The Japanese giant finds a way outside of Japan to combine its prop-desk activities in a fund structure for institutional clients.

Sumitomo Trust & Banking (STB) has found a way to marry the skills of the bank side's proprietary traders with the ability of its trust side to create asset management products for third-party clients.

Its unit in Hong Kong, Sumitomo Trust Finance, has set up funds that combine the two functions of prop trading and asset management.

Sumitomo Trust Finance has been in Hong Kong for over 30 years as a deposit-taking entity regulated by the Hong Kong Monetary Authority. In 2004, the office began managing hedge funds for non-Japanese institutional clients. These were initially Japan market-neutral strategies developed by STB's asset management division for its pension clients seeking stable returns.

Last year, the office developed a new mission, says Kota Murakami, head of the asset management group in Hong Kong: creating alternative offshore products for Japanese clients.

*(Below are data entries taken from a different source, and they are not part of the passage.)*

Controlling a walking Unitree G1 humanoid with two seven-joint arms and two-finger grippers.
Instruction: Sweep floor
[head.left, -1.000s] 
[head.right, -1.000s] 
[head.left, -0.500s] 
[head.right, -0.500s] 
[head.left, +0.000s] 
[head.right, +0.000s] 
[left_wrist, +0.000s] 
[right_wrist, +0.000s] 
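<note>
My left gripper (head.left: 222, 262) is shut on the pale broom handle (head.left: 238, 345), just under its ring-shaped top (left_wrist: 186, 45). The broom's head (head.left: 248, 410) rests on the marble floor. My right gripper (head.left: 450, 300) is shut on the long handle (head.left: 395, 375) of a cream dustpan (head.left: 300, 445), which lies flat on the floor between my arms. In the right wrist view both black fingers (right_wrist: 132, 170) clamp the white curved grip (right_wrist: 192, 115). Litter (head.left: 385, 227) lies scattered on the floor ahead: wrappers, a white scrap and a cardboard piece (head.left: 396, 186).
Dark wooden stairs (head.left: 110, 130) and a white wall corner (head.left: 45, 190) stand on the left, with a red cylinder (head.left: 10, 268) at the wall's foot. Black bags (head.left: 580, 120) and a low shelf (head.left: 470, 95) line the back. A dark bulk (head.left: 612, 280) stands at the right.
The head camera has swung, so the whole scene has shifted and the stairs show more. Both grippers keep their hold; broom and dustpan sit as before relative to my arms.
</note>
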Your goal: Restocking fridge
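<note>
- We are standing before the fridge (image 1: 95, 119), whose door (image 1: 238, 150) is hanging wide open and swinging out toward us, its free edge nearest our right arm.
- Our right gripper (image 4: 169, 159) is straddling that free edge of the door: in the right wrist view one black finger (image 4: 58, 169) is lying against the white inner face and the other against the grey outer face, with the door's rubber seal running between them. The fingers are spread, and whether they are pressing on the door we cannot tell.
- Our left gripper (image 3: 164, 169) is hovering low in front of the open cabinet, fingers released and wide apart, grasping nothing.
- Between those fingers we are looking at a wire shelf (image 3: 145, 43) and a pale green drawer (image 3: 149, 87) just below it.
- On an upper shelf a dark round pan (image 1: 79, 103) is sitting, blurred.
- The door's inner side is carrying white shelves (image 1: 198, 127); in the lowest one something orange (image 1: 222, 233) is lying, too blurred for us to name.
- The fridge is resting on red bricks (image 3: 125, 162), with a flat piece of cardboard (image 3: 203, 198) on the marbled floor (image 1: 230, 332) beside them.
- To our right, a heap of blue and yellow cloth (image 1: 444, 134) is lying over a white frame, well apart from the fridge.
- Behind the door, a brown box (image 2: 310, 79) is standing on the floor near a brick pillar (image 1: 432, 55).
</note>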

It created two funds based on the prop trading skills of STB. The funds are not a mirror of what the prop traders in Tokyo do, but adopt strategies developed by them focused on credit markets. These are short-biased credit funds that invest in credit default swaps (CDSs), with one for emerging markets and one for developed countries. The idea is to create hedges against the kind of market movements that could damage a prop desk, in anticipation of a second wave of market distress.

Earlier this year, the Hong Kong office launched a new Japan long-only fund with an absolute-return mandate, hedged via futures, options or CDSs. This product represents the integration of the prop desk's trading methodology and the stock-picking skills of an institutional investor.

Now the office is applying for a type-5 licence from the Hong Kong Securities & Futures Commission that would allow it to advise on futures trading, with the aim to create managed futures products.

"It's a way to create income streams from existing prop-desk activity," Murakami explains.

The Hong Kong office remains modest in size, with its $350 million under management, compared to the $250 billion that STB manages for Japanese pension funds and other clients onshore. Sumitomo Trust Finance also focuses on Asian equities, private equity and structured products.

Murakami says there are plans to boost the office's marketing capability for non-Japanese institutional investors, hand in hand with STB.